Une mission de continuité de l’action pénale
La spécialisation des acteurs de la procédure pénale des mineurs implique une politique pénale particulière, faute de quoi cette même spécialisation n’aurait pas vraiment de sens. Afin de garantir la mise en oeuvre d’une politique pénale cohérente, la circulaire du 13 décembre 200281 prévoit expressément que chaque parquet doit mettre en place un document spécifique aux problématiques soulevées localement par les mineurs délinquants. Cela permet de formaliser la politique pénale décidée afin d’assurer la continuité de l’action pénale82. Pour tous les membres du parquet, il s’agit de mettre en oeuvre les mêmes priorités et modalités d’exercice des poursuites. Jean VOLFF, avocat général honoraire à la Cour de cassation, indiquait à cet égard dans un article83 que plusieurs étapes doivent être respectées afin d’établir une bonne politique générale. C’est dans la construction de cette réflexion pratique que les membres des juridictions spécialisées intègrent les particularités de la procédure s’agissant des délinquants mineurs.
Désormais une telle politique, pour qu’elle soit efficace, particulièrement dans le domaine des mineurs, ne peut se contenter d’envisager le volet répressif seul. Même spécialisée, elle doit être envisagée d’un point de vue plus global. C’est ce qui fait des représentants du ministère public, tout particulièrement les membres des parquets mineurs, des personnages incontournables de la politique pénale locale de lutte contre la délinquance.
L’importance du droit à l’assistance d’un avocat
La place de l’avocat dans le procès pénal est particulière à plusieurs égards, notamment parce qu’il est le seul acteur non étatique de ce type de procès. Sa place et son intervention sont sujets à beaucoup de débats parmi les professionnels, et ont connu un certain nombre d’évolutions légales. François TOURET DE COUCY indique à cet effet que « le schéma de l’ordonnance du 2 février 1945, qui reposait sur la figure inquisitoriale du juge des enfants, se méfiait de l’avocat »94.

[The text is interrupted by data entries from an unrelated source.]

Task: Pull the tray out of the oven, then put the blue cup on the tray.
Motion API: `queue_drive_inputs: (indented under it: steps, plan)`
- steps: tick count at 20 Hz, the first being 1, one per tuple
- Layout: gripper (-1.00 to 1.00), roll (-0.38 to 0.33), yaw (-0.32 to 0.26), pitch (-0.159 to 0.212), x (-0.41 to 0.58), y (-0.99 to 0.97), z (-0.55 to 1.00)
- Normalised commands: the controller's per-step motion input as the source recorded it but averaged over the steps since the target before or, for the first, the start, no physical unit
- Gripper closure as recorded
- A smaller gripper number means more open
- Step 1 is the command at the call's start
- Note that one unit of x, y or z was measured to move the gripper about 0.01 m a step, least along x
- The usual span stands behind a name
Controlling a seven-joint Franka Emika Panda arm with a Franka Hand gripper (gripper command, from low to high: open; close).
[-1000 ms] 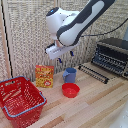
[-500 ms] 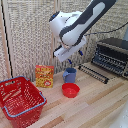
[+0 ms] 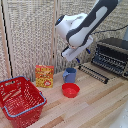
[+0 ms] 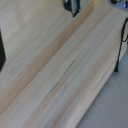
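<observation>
- The oven (image 3: 111,56) stands at the right edge of the exterior view, with its door dropped open. If I swing my arm carelessly toward it, I think I could knock the door or the housing.
- The tray (image 3: 94,73) shows as a dark rack of thin bars, low in front of the oven, right of centre. It seems already pulled out, but I cannot tell if it rests firmly. A cup put on its outer edge may tip it.
- The blue cup (image 3: 69,75) stands upright near the centre of the exterior view, just below my gripper (image 3: 78,59). The red bowl (image 3: 70,90) is just beside it, lower in the frame. A crooked descent could push the cup against the bowl or overturn it.
- My gripper holds nothing that I can see, and I cannot tell whether the fingers are apart or together. If they are together, they will hit the rim.
- The wrist view shows mostly bare wooden table (image 4: 60,75), so I cannot check my alignment from there.
</observation>
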Motion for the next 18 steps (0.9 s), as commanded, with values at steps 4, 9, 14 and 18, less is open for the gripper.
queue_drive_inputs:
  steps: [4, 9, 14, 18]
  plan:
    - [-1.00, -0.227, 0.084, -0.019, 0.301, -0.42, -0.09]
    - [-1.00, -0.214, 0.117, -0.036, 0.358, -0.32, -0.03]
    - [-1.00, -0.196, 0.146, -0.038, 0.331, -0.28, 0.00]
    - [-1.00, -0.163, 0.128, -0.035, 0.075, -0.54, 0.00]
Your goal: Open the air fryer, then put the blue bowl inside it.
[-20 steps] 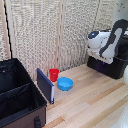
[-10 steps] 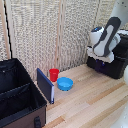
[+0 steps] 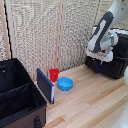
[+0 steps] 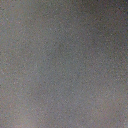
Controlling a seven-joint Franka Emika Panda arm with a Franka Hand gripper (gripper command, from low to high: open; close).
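The wooden counter [image 3: 95, 102] carries a black case [image 3: 17, 97] at its near left corner and the fryer [image 3: 112, 62] at the far right edge. The arm [image 3: 102, 32] bends down over the fryer's front; its claw [image 3: 101, 56] seems blurred against the fryer, width impossible to tell. The bowl [image 3: 65, 83] sits mid-counter, beside a red cup [image 3: 54, 74].

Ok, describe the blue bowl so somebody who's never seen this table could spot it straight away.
Start at the big black fabric case on the exterior view's left of the wooden table. A flat dark-blue panel leans on its side, and just past that sits the blue bowl. It is round, shallow and bright blue, wider and lower than the red cup behind it.
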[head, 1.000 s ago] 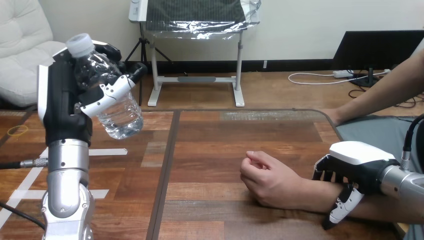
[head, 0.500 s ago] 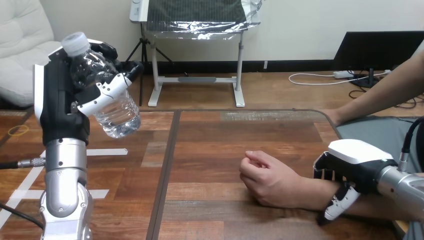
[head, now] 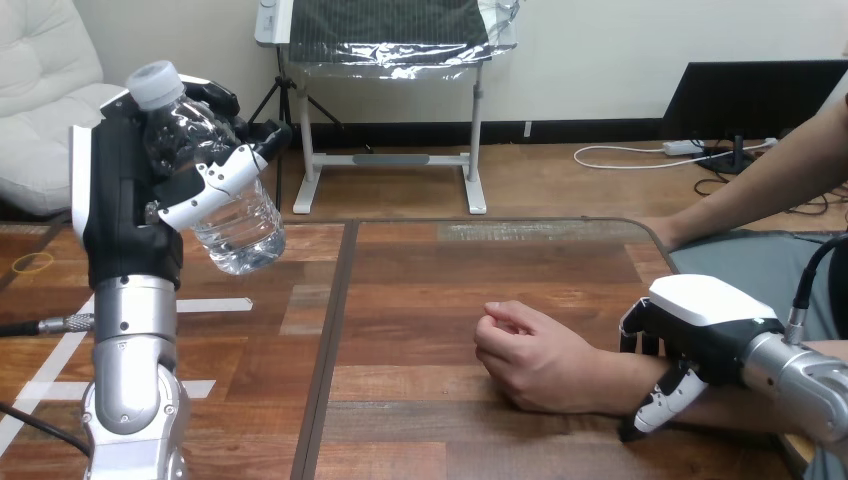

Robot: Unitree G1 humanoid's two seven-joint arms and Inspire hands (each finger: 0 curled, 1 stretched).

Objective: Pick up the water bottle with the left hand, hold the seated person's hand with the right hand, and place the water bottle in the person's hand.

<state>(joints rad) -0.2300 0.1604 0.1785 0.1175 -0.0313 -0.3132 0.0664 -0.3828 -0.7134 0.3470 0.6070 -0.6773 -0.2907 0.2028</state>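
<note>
A clear water bottle point(head: 228, 215) with a white cap is held up high at the left, tilted, above the table. My left hand point(head: 125, 205) is shut on it, fingers and thumb wrapped round its body. The person's hand point(head: 535, 358) rests on the wooden table point(head: 420, 290) right of centre, loosely curled with the knuckles toward me. My right hand point(head: 700, 335) sits over the person's wrist at the lower right, its fingers curled round the far side and its thumb down on the near side.
The person's other arm point(head: 750, 195) rests on the table's far right corner. White tape strips point(head: 215, 305) and a yellow ring mark point(head: 33, 262) lie on the table's left part. A dark seam point(head: 335, 330) runs down the table's middle.
My right hand has slid slightly left along the person's wrist, and its thumb has closed in. The left hand and bottle have barely moved.
</note>
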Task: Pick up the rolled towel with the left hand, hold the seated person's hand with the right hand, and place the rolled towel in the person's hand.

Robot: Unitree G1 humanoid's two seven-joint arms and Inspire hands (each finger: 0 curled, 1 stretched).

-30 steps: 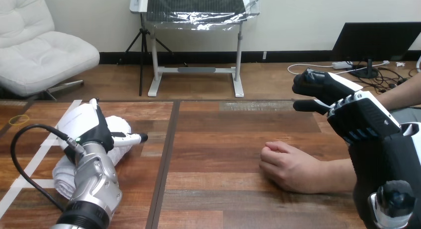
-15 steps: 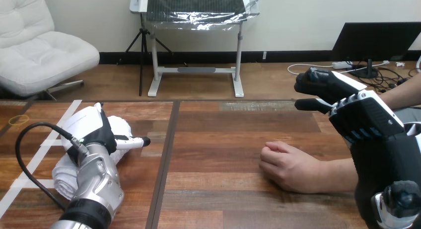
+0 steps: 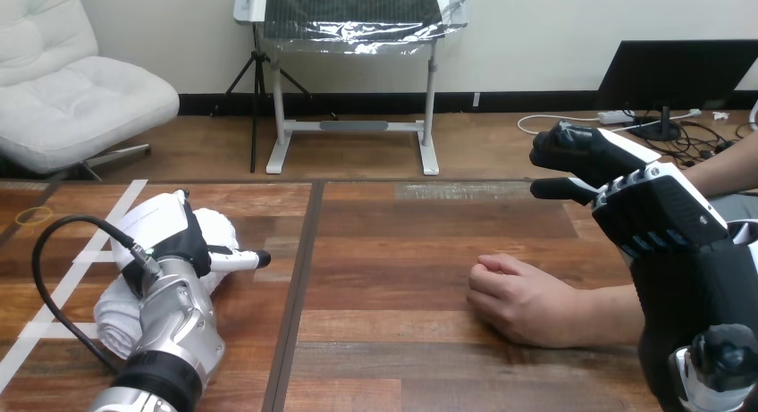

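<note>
Left hand (image 3: 165, 224) shifted slightly, atop rolled towel (image 3: 114, 312)

- The rolled towel (image 3: 217, 226) at the lower left lay mostly under the left robot hand (image 3: 165, 229) and its silver forearm (image 3: 174, 336); only a white bulge right of the hand and an end left of the forearm showed.
- Whether that robot hand gripped the towel could not be told, since its underside was hidden.
- The person's hand (image 3: 523, 300) lay knuckles up on the tabletop (image 3: 402, 251), palm hidden.
- The person's forearm (image 3: 608, 309) vanished behind the right robot arm (image 3: 688, 287) at the lower right.
- Both robot arms were cut off by the bottom edge.
</note>
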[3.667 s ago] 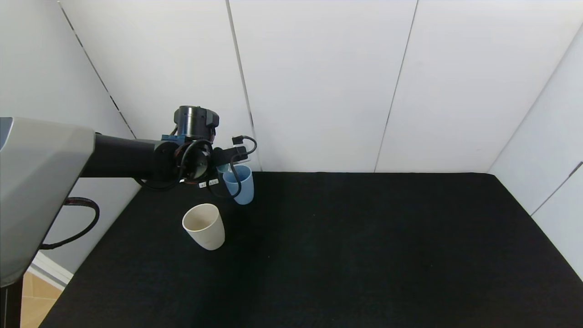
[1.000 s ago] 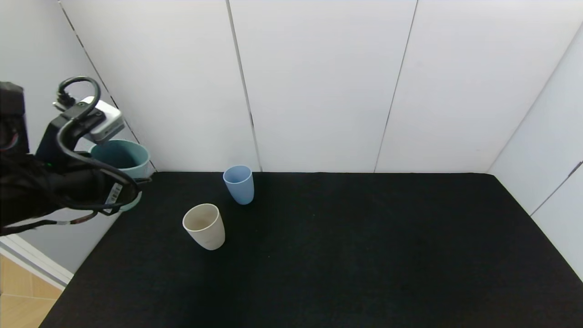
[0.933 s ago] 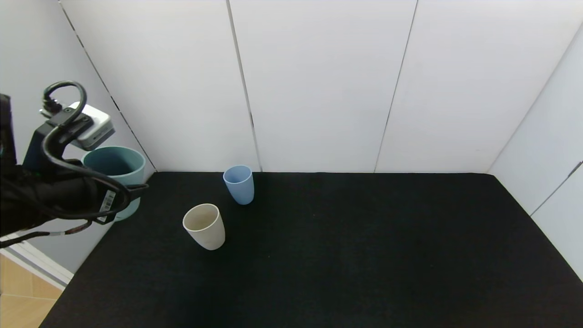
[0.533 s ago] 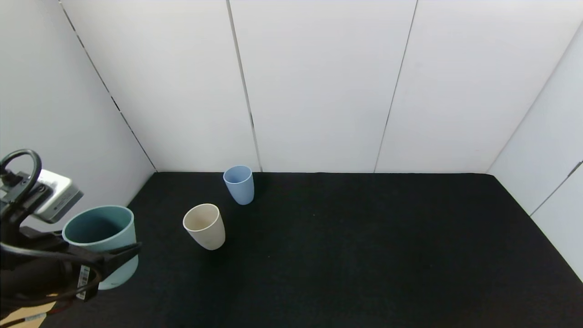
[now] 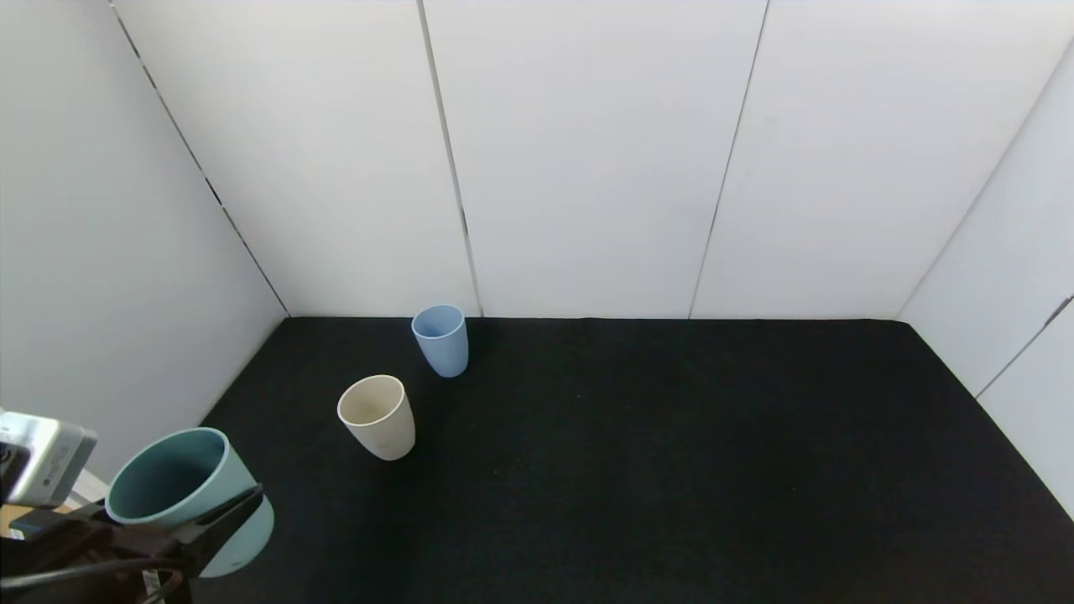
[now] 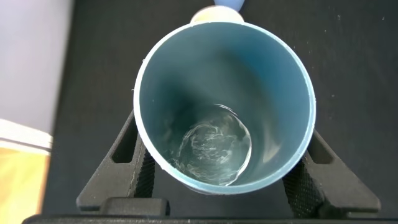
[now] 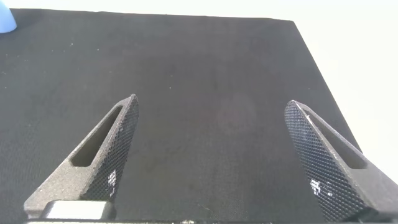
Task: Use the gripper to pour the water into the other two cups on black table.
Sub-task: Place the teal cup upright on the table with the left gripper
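Note:
My left gripper is shut on a pale teal cup with a dark teal inside, at the near left corner of the black table. In the left wrist view the teal cup stands upright between the fingers, with a little water at its bottom. The cream cup stands on the table's left part. The light blue cup stands behind it near the back wall. My right gripper is open and empty above bare cloth; it does not show in the head view.
White wall panels close the table at the back and both sides. The table's left edge drops to a wooden floor beside my left arm. A sliver of the blue cup shows far off in the right wrist view.
My left gripper, holding the teal cup, has come away from the blue cup, swung left and lowered toward the near left corner. The cream and blue cups have not moved.

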Controlling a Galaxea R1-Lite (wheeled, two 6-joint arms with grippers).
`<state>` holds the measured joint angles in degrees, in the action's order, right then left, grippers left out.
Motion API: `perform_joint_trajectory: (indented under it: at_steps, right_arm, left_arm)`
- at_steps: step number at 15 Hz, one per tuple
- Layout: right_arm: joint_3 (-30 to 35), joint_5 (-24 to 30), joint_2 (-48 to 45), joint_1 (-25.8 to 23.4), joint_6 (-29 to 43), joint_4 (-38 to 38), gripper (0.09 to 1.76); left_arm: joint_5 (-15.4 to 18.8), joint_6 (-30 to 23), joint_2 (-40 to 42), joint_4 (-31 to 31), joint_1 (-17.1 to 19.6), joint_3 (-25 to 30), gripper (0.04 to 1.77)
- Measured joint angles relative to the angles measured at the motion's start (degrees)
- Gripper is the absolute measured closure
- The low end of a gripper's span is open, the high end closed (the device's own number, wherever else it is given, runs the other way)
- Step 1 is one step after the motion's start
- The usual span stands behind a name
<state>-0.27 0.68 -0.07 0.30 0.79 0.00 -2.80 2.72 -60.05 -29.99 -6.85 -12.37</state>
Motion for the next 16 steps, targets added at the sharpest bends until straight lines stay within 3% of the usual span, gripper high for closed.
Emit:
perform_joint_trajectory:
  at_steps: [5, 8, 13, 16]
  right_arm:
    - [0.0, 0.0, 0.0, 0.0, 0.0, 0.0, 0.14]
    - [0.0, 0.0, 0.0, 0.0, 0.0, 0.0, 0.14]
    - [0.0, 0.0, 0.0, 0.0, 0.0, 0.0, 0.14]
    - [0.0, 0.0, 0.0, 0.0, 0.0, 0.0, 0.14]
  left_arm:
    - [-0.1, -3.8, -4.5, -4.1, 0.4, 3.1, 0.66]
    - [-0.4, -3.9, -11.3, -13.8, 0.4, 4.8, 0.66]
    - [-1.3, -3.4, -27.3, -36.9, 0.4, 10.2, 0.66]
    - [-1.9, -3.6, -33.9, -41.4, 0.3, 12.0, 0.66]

Cette époque est révolue, puisque depuis la loi du 04 janvier 199395 complétée par celle du 24 août 199396, le mineur poursuivi doit être assisté par un avocat97. Le législateur a ainsi décidé de mettre en conformité le droit français avec la Convention européenne de sauvegarde des droits de l’homme et des libertés fondamentales. Il s’agit donc d’une obligation légale sur laquelle la Cour de cassation veille beaucoup, tout comme la Cour européenne des droits de l’homme.
Les questions que pose l’intervention de l’avocat dans la procédure demeurent cependant, et se retrouvent ainsi principalement dans l’intervention de l’avocat pendant la garde à vue (1), ce qui contraste avec le régime de l’audition libre (2).
L’intervention désormais obligatoire de l’avocat pendant la garde à vue du mineur
En procédure pénale, la problématique n’est définitivement pas celle de la participation de l’avocat lors de l’audience devant le juge, que tous les instruments internationaux98 affirment avec force, aussi bien pour les majeurs que pour les mineurs. Le débat qui demeure est celui du moment de l’intervention de l’avocat dans le processus.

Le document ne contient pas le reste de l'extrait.